Capítulo Catorze
Victor Decker:
Do topo da elevação que passamos eu observei o vale abaixo, onde os exércitos de Summer, Winter, Ferro e até os habitantes do País das Maravilhas estavam acampados. A cena era uma mistura de caos e organização, com tendas espalhadas de maneira livre e aleatória, formando uma pequena cidade de tecido colorido e ruas de lama. Ocasionalmente, as bandeiras de diferentes cortes tremulavam ao vento, delineando as facções ali reunidas. Mesmo à distância, as diferenças entre os Seelie, Unseelie, Ferro e os habitantes das Maravilhas eram evidentes.
As tendas dos Seelie, com suas cores claras e vivas, pareciam respirar a essência do verão — tons de marrom, verde e amarelo, refletindo a vitalidade da estação. Em contraste, o acampamento Unseelie estava marcado por cores mais escuras e sombrias, matizes de preto, azul profundo e vermelho escuro, como se o próprio crepúsculo tivesse se aninhado ali. Já o Reino do Ferro optara por misturas simples, mas impactantes, que lembravam tons de ferrugem e aço, suas tendas refletindo a natureza fria e prática da corte.
E, por fim, os habitantes do País das Maravilhas estavam acampados em tendas brancas impecáveis, com detalhes em vermelho vibrante, como se o próprio espírito de sua terra estranha e imprevisível estivesse presente até em seu abrigo.
Mesmo estando todos do mesmo lado, unidos por um inimigo comum, era evidente que as cortes e facções não se misturavam. Os Seelie e Unseelie mantinham distância, preferindo suas próprias áreas separadas, e nem o Reino do Ferro nem os habitantes das Maravilhas compartilhavam o mesmo espaço. Havia uma divisão clara no vale, como uma linha invisível que ninguém ousava cruzar.

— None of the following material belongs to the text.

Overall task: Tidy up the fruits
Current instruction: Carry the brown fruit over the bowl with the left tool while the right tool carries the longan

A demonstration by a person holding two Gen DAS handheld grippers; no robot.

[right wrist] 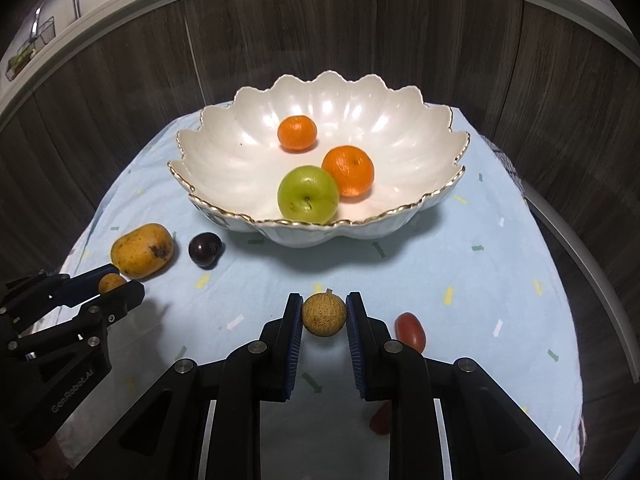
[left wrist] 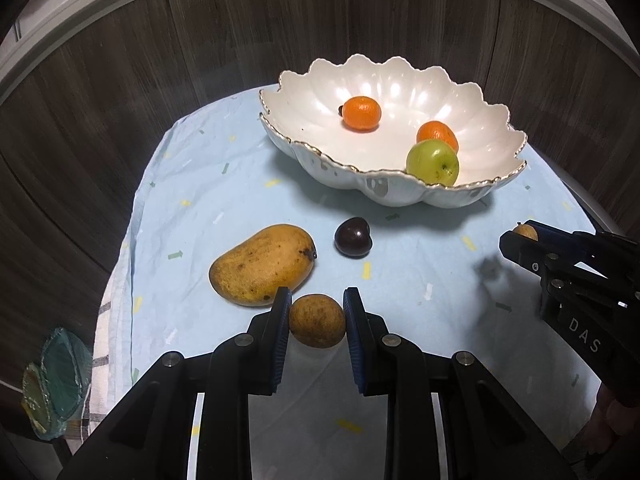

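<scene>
- The left gripper (left wrist: 317,320) fingers pinch a small round brown fruit (left wrist: 317,321) at lower centre of its view; the right gripper (right wrist: 323,316) pinches a paler round fruit (right wrist: 323,315).
- The scalloped white bowl (right wrist: 224,148) already holds two oranges (right wrist: 348,170) and a green apple (right wrist: 308,194).
- Left on the desk: yellow mango (left wrist: 262,264), dark plum (left wrist: 353,237), red fruit (right wrist: 410,331).

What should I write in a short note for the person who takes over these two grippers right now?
Left gripper: shut on a small brown fruit, above the cloth.
Right gripper: shut on a second brown fruit.
Bowl: holds two oranges and a green apple.
Done: those three fruits are in.
Left: drop both held fruits into the bowl, then fetch the mango and plum near the left gripper, and the red fruit by the right gripper. Another red piece shows under the right gripper; I cannot tell what it is.
</scene>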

No centro do acampamento, porém, havia uma exceção. Uma grande estrutura erguia-se no ar, como um pilar de esperança frágil. Bandeiras das diversas cortes tremulavam lado a lado, Seelie, Unseelie, Ferro e Maravilhas, todas reunidas, ao menos ali, naquele pequeno ponto de convergência. Era um sinal de que, apesar das diferenças, estavam tentando se unir, tentando conversar.
Mas até mesmo daquele ponto de observação, eu podia sentir a tensão pairando no ar, uma frágil aliança construída em terreno instável. O destino de Nevernever, e talvez de todos os reinos, estava suspenso por um fio. E tudo dependia do que aconteceria nas negociações que estavam prestes a começar.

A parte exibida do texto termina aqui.